▸ **EXERCISE DIRECTIONS**
Where the string "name" appears in a line of the material below, copy that line.

------------------------------

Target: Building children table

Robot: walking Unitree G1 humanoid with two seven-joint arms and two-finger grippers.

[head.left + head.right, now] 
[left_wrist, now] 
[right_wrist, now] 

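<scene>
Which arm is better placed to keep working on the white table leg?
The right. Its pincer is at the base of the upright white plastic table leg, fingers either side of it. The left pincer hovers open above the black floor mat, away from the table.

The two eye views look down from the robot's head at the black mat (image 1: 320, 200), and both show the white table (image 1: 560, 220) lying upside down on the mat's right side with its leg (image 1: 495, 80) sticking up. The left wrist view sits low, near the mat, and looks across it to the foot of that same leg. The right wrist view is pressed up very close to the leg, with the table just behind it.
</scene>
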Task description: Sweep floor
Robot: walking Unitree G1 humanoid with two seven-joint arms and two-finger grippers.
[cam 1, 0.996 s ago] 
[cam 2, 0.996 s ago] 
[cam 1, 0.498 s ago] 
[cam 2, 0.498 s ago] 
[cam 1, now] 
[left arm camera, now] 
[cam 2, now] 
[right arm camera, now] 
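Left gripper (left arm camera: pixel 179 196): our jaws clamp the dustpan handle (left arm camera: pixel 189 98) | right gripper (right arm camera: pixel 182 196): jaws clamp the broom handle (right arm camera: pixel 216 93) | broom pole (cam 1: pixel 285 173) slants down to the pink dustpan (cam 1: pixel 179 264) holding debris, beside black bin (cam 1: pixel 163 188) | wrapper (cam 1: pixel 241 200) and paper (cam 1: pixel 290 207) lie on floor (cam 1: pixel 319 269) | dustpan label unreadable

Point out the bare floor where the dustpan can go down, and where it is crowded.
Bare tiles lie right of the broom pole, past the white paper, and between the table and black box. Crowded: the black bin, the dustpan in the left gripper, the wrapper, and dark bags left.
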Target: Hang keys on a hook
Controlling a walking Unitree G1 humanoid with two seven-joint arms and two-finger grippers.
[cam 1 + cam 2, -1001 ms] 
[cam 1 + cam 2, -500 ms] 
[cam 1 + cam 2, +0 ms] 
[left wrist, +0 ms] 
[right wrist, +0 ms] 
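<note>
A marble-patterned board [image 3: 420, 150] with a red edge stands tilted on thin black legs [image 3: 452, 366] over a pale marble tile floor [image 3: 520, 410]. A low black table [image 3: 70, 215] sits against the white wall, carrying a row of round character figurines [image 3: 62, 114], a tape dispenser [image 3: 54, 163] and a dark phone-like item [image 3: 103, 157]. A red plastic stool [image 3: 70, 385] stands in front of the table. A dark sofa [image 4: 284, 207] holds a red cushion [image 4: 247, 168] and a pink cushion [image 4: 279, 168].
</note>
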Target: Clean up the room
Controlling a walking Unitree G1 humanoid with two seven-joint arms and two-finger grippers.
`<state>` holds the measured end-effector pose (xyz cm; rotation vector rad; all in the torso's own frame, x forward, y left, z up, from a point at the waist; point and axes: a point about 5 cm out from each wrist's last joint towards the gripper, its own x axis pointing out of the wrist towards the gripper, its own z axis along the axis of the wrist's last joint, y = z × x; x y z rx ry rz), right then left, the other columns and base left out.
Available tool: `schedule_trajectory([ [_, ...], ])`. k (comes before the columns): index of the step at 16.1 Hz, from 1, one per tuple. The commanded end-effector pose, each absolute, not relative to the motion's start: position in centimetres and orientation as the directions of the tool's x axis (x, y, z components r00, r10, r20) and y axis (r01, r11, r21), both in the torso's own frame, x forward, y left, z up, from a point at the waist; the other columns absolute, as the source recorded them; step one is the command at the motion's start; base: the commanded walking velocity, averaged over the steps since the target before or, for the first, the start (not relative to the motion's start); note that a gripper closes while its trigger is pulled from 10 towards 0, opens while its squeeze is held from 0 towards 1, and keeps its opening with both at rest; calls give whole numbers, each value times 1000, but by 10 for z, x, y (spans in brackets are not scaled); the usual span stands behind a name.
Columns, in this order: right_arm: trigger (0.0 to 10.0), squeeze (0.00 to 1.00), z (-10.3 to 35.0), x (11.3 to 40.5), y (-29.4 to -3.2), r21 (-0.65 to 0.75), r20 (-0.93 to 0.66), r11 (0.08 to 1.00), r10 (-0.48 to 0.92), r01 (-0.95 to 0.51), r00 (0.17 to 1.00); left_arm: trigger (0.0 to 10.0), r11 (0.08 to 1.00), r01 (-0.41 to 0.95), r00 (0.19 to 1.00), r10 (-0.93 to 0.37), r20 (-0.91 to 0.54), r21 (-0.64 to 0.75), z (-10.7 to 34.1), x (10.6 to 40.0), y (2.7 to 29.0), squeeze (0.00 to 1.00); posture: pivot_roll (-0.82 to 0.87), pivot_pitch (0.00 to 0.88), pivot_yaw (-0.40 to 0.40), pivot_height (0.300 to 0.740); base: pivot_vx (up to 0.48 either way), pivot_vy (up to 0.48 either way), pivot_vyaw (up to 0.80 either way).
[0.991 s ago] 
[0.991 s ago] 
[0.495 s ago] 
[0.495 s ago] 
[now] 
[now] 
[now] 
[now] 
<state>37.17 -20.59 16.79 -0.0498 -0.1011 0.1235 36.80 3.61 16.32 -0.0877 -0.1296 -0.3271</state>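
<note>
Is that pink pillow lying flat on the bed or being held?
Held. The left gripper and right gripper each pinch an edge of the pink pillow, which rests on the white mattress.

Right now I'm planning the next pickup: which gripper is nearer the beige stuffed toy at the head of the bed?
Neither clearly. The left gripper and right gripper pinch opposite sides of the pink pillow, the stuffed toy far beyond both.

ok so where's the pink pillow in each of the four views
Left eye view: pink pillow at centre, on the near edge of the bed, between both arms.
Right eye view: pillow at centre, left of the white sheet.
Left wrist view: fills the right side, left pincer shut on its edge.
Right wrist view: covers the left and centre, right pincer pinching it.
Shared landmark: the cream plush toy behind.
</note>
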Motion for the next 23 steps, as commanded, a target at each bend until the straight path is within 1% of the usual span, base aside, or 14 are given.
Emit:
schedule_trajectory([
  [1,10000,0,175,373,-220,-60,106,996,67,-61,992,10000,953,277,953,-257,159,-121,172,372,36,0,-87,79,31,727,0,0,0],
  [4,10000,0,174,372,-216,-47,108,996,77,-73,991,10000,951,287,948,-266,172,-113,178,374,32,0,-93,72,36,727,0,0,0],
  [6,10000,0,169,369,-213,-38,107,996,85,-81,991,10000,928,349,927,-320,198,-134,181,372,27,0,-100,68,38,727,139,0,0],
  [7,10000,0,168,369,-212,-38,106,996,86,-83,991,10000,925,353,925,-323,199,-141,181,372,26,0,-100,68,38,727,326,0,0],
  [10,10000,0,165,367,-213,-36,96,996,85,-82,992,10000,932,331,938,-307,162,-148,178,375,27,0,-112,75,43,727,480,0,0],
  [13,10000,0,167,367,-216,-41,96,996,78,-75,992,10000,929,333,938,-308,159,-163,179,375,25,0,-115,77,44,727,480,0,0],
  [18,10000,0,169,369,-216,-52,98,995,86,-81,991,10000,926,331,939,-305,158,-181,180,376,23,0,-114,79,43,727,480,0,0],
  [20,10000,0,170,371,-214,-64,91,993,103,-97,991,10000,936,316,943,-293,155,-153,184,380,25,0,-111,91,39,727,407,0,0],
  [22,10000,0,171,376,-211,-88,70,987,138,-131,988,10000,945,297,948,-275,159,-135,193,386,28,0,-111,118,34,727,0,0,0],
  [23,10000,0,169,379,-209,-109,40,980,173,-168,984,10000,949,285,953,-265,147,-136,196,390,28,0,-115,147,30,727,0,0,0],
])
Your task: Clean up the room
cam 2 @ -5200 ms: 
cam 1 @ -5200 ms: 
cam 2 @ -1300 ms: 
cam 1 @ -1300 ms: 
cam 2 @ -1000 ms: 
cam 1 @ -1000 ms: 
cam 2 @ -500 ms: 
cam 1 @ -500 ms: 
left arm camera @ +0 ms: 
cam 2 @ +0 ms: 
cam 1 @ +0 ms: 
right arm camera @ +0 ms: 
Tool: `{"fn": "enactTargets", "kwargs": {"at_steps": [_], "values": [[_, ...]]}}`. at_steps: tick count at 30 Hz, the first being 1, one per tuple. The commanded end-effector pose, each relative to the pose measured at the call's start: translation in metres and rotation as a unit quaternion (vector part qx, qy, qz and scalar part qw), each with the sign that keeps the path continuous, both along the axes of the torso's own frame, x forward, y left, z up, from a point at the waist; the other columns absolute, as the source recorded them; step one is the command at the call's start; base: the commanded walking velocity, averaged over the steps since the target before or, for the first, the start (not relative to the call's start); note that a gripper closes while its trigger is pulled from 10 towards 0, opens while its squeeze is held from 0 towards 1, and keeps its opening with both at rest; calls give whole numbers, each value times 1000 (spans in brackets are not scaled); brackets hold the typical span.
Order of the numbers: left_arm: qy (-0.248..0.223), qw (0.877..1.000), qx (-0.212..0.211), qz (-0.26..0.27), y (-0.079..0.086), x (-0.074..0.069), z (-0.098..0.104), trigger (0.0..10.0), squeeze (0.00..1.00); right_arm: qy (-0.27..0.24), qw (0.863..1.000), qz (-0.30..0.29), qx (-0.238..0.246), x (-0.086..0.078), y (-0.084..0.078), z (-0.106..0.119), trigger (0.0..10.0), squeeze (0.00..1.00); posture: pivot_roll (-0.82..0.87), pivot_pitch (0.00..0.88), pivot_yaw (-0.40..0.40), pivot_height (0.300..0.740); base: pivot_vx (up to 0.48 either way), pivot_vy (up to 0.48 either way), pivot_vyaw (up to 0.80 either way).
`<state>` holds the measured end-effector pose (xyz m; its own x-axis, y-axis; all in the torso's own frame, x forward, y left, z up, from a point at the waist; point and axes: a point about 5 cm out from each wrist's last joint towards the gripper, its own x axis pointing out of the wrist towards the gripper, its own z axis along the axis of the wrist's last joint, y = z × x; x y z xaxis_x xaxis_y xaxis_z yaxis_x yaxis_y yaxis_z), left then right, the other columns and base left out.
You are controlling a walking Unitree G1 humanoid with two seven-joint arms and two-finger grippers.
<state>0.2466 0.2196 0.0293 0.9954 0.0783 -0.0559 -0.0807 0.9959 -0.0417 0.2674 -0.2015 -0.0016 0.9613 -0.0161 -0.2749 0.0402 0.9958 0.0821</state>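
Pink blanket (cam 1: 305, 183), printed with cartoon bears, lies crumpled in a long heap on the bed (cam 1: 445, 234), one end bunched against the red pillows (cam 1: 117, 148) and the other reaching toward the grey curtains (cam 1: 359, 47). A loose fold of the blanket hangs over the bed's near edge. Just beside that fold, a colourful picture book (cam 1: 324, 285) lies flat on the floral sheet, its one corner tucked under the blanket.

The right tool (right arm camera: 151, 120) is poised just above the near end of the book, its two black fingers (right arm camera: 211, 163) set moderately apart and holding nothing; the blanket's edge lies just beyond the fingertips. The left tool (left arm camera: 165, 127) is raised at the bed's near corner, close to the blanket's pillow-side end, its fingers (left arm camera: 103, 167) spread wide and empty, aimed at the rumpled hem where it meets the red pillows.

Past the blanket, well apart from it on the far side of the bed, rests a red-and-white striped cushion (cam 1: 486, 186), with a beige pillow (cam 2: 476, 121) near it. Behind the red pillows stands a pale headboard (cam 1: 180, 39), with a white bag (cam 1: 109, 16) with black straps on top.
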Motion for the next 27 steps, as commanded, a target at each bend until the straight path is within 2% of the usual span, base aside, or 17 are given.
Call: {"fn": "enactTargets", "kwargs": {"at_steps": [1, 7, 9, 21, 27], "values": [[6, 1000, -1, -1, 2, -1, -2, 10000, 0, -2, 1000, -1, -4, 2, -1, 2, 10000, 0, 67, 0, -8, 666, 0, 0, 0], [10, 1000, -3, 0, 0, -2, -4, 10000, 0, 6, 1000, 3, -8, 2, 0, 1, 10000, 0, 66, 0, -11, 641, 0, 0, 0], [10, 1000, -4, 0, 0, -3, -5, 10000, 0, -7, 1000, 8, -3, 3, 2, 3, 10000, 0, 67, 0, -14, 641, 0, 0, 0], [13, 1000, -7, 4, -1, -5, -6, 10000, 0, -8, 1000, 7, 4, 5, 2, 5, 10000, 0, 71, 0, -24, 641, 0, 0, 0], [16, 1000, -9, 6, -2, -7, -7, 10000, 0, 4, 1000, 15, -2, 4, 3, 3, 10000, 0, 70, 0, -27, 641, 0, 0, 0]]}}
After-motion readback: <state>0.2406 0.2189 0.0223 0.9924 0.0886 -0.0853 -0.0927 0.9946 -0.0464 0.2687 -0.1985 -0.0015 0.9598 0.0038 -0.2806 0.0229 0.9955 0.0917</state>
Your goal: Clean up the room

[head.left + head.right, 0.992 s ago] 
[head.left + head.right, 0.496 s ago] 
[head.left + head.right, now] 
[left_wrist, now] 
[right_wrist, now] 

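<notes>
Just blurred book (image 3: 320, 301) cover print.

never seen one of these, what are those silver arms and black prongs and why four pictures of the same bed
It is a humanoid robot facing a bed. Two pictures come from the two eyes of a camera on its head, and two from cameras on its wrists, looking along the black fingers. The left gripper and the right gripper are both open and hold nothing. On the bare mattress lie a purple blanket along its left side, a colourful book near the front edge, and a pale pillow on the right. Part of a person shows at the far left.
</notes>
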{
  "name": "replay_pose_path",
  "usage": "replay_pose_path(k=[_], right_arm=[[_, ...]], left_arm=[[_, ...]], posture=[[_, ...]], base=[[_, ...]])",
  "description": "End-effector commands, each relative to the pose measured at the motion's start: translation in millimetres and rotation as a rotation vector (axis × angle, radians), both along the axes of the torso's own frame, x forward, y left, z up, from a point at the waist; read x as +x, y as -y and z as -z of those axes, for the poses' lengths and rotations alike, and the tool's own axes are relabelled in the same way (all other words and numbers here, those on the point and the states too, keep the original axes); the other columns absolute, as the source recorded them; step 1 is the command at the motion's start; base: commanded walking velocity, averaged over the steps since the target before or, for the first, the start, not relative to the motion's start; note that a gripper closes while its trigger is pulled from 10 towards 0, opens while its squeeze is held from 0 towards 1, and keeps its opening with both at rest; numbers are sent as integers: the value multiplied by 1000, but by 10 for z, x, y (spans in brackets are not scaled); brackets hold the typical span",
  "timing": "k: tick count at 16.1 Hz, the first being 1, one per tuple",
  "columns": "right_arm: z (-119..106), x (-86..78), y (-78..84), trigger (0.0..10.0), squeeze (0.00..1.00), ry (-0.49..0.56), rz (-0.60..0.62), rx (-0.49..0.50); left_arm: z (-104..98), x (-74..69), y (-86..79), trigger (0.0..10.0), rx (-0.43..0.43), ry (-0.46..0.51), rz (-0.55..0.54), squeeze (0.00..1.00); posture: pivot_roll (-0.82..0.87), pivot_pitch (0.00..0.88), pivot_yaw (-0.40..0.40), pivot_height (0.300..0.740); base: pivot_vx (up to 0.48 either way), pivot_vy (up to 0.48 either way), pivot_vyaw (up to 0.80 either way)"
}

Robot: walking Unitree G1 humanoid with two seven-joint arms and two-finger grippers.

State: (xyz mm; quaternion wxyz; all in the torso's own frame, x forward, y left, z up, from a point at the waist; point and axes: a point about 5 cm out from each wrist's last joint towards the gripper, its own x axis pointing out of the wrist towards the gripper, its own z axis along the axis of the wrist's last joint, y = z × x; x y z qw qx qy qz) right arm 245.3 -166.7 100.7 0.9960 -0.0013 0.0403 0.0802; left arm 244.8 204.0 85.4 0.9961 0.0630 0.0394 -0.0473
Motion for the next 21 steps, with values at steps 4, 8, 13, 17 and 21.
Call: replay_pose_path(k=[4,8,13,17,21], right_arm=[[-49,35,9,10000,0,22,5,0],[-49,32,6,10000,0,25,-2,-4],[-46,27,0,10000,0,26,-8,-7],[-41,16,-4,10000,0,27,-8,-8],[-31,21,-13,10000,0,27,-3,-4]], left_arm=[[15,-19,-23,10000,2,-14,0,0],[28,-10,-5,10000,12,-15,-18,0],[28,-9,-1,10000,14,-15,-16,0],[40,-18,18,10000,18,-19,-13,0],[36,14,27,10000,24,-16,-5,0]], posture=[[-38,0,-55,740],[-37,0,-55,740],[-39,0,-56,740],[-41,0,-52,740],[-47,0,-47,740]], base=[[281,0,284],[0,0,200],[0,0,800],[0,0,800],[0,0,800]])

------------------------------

▸ **RESULT**
Available tool: `schedule_trajectory([ [_, ...], ])`. k (comes before the columns): index of the step at 16.1 Hz, from 1, one per tuple. The commanded end-effector pose, each absolute, not relative to the motion's start: position in centimetres and orientation as the directions of the tool's x axis (x, y, z components r00, r10, r20) and y axis (r01, r11, r21), both in the torso's own frame, x forward, y left, z up, from a point at the waist; the other columns absolute, as the source recorded them; step one is the command at the motion's start; base: the commanded walking velocity, averaged over the steps since the target before or, for the first, the start (not relative to the motion's start); note that a gripper closes while its trigger is pulled from 10 towards 0, opens while its squeeze is held from 0 towards 1, and keeps its opening with both at rest; calls give whole numbers, each value times 1000, but by 10 for z, x, y (spans in brackets are not scaled); the usual span stands behind a name.
  "name": "replay_pose_path",

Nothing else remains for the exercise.